▶ _EXERCISE_
Each line of the data below from the one holding "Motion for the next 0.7" to the one holding "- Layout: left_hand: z", inclusive, is to be reproduced exactly; no other line belongs in the answer.

(Data excerpts)
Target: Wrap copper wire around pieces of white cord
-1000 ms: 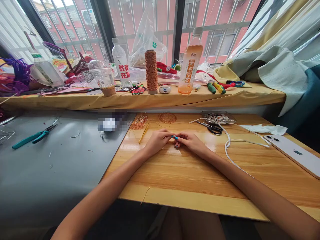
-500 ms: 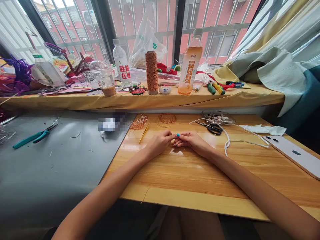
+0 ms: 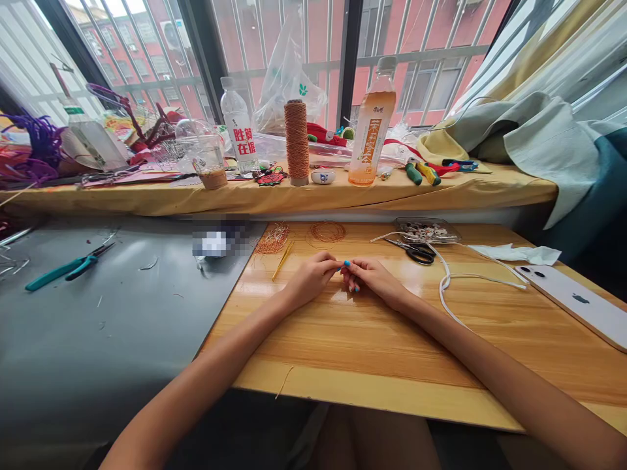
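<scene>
My left hand (image 3: 316,276) and my right hand (image 3: 371,277) meet fingertip to fingertip above the wooden board (image 3: 353,352). Both are pinched closed, and whatever lies between the fingers is too small or hidden to make out. Blue polish shows on the nails of my right hand. Beyond my left hand lie thin gold rods (image 3: 283,261), a tangle of copper-coloured thread (image 3: 273,240) and a loose coil of it (image 3: 328,231). Black-handled scissors (image 3: 420,254) rest beyond my right hand, and a white cord (image 3: 445,281) curves past that wrist.
A clear box of small pieces (image 3: 427,230), a white tissue (image 3: 519,253) and a phone (image 3: 580,299) sit on the right. Teal pliers (image 3: 68,267) lie on the grey mat at left. On the ledge stand a spool of copper thread (image 3: 296,143) and several bottles.
My right hand's lower fingers have curled inward, and its wrist has shifted slightly left. Both hands stay pinched together at nearly the same spot.
</scene>
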The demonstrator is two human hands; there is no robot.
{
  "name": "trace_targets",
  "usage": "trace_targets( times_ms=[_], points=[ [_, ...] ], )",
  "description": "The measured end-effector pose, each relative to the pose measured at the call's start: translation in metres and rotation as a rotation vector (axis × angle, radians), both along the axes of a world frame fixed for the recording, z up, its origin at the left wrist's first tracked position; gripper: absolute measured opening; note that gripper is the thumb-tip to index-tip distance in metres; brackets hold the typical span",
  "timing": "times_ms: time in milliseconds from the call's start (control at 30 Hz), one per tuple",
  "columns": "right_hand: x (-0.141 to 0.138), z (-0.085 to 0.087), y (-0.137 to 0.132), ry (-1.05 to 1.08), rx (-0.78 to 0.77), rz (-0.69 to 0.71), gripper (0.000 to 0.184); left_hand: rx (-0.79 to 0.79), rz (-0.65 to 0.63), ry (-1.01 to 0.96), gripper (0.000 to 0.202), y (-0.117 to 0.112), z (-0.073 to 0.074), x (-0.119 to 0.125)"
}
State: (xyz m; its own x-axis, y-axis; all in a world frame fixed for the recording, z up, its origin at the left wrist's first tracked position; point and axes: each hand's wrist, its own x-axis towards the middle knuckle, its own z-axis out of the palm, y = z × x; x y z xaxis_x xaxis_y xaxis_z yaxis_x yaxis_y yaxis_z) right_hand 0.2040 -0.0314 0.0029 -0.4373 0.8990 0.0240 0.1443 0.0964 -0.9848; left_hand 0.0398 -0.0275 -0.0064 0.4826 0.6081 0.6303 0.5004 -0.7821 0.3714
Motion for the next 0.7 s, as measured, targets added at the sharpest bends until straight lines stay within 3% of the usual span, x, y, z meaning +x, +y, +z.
trace_targets(
  times_ms=[267,400,600,700],
  points=[
    [-0.002,-0.001,-0.002,-0.058,0.065,-0.058,0.03,-0.06,0.014,-0.03,0.016,-0.001,0.006,0.002],
    [-0.002,-0.002,-0.004,-0.106,0.091,-0.112,0.028,-0.034,0.036,0.055,0.016,0.0,0.004,0.002],
    [-0.004,0.004,-0.012,-0.115,0.169,-0.18,0.028,0.125,0.196,0.338,0.021,-0.007,0.006,0.002],
    [-0.004,0.005,-0.011,-0.009,0.159,-0.197,0.027,0.065,0.222,0.242,0.02,-0.011,0.01,0.004]
  ],
)
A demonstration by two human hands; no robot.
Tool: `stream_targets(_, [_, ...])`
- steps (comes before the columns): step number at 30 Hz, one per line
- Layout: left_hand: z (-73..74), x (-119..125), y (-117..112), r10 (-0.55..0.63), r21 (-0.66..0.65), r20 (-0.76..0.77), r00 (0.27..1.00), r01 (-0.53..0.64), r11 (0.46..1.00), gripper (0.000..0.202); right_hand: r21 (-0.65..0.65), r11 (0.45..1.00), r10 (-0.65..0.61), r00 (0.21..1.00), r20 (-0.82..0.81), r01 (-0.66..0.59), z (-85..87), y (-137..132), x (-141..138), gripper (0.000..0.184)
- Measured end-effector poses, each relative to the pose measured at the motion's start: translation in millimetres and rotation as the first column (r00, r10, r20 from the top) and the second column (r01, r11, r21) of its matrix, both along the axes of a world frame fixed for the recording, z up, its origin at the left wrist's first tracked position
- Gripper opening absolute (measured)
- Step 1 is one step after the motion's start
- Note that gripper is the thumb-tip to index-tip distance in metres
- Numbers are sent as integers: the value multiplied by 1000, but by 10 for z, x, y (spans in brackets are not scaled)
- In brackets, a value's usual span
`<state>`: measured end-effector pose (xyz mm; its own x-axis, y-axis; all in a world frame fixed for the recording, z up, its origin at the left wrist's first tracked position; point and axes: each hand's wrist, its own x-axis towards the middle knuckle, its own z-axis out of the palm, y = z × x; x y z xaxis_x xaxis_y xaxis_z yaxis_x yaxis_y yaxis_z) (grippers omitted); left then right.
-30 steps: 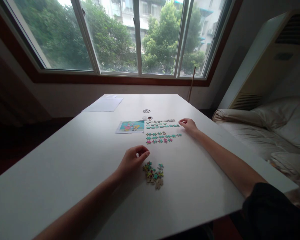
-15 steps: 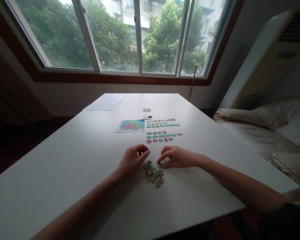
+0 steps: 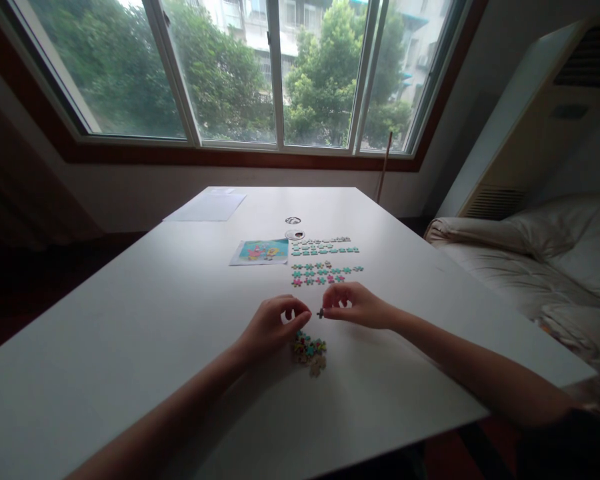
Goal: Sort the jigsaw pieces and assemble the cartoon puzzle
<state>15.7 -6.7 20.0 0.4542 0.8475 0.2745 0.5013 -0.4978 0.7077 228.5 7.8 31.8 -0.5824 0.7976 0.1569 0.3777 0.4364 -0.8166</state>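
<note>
Between the thumb and fingers of my right hand (image 3: 357,305) is a small dark jigsaw puzzle piece (image 3: 321,313), its near edge pinched and the rest pointing left. My left hand (image 3: 273,323) is closed in a pinch just left of that piece, and whatever is at its fingertips cannot be made out. Below both hands lies a loose pile of jigsaw pieces (image 3: 311,348), green, yellow and tan, partly covered by my left hand. Farther out, several rows of jigsaw pieces (image 3: 322,273) lie spread on the table, some teal and some pink.
Left of the rows lies a colourful cartoon picture sheet (image 3: 263,252). Two small round items, a flat disc (image 3: 295,235) and a dark-rimmed ring (image 3: 293,221), lie beyond. White paper (image 3: 207,207) rests at the table's (image 3: 155,320) far left. A sofa (image 3: 520,247) stands right.
My right hand has lifted a piece from the pile and moved it up and slightly away. My left hand has shifted right, towards it, still pinched.
</note>
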Motion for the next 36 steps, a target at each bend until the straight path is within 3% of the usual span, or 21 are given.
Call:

▶ _RESULT FOR THIS EXERCISE_
Motion for the next 0.7 s, as measured, targets added at the sharpest bends until straight lines stay within 3% of the usual span, x, y, z meaning +x, +y, +z.
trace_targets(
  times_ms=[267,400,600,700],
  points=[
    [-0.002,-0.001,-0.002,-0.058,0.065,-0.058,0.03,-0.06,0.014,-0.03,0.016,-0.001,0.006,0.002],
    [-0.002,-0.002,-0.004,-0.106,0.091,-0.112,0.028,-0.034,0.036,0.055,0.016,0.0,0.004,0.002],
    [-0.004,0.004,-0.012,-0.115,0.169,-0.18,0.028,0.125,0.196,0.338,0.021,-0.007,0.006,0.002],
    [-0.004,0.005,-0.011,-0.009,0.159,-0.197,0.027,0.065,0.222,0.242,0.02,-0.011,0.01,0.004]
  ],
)
A demonstration by two human hands; no robot.
Tool: `stream_targets(_, [_, ...])`
- steps (comes before the columns): step number at 30 Hz, one per line
- Layout: left_hand: z (-73..74), x (-119..125), y (-117..112), r10 (-0.55..0.63), r21 (-0.66..0.65), r20 (-0.76..0.77), r00 (0.27..1.00), r01 (-0.53..0.64), r11 (0.46..1.00), gripper (0.000..0.202); right_hand: r21 (-0.65..0.65), r11 (0.45..1.00), r10 (-0.65..0.61), r00 (0.21..1.00), r20 (-0.82..0.81), r01 (-0.66..0.59), z (-85..87), y (-137..132), x (-141..138), gripper (0.000..0.184)

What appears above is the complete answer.